Here, the frame confidence measure judgment unit 107 sets the
confidence measure to take on an intermediate value between 0 and
1, rather than setting the confidence measure at either 0 or 1.
Specifically, as in Step S1016, the frame confidence measure
judgment unit 107 can add, as a further standard for the confidence
measure, a measure for judging how superior the frame likelihood of
the model with the maximum value is. Accordingly, the frame
confidence measure judgment unit 107 may use a ratio between the
maximum and minimum values of the frame likelihood as the
confidence measure.
FIG. 11 is a flowchart showing a cumulative likelihood calculation
method which indicates an example of operations performed by the
cumulative likelihood calculation unit 103 which is different from
that shown in FIG. 7. In FIG. 11, processes identical to those
shown in FIG. 7 are given the same reference numbers, and
descriptions thereof shall be omitted. In this example of
operations, the cumulative likelihood calculation unit 103 resets
the number of pieces of frequency information that have been
outputted (Step S1035), and judges, at the time of cumulative
likelihood calculation, whether or not the frame confidence measure
is near 1 (Step S1036).

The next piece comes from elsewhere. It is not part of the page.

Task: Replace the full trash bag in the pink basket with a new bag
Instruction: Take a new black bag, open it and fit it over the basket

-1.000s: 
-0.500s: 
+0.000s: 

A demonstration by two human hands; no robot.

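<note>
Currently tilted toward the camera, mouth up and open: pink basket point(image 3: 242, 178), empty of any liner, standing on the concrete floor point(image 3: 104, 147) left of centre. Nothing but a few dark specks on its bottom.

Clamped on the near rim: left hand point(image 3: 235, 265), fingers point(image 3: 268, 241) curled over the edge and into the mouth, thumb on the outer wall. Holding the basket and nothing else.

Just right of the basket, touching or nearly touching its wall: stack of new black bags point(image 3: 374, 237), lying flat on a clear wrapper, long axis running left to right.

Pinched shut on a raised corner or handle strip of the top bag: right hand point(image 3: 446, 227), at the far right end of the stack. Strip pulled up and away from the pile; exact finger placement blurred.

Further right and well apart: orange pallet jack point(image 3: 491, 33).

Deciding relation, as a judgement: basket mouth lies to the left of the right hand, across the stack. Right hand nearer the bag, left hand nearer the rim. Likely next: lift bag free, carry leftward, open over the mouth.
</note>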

In the case where the frame confidence
measure has been accepted as being sufficiently high (Y in Step
S1036), the cumulative likelihood calculation unit 103 saves a
likelihood model identifier so as to directly output the frequency
information of the frame in question (Step S1037). Furthermore, in
the processing performed by the sound type candidate judgment unit
104 shown in Step S1038 in FIG. 12, the sound type candidates based
on the plural maximum models saved in Step S1037 is outputted, in
addition to the model in which the cumulative likelihood in the
unit identification interval Tk is maximum. As opposed to using a
single sound type candidate, as is the case in Step S1008 in FIG.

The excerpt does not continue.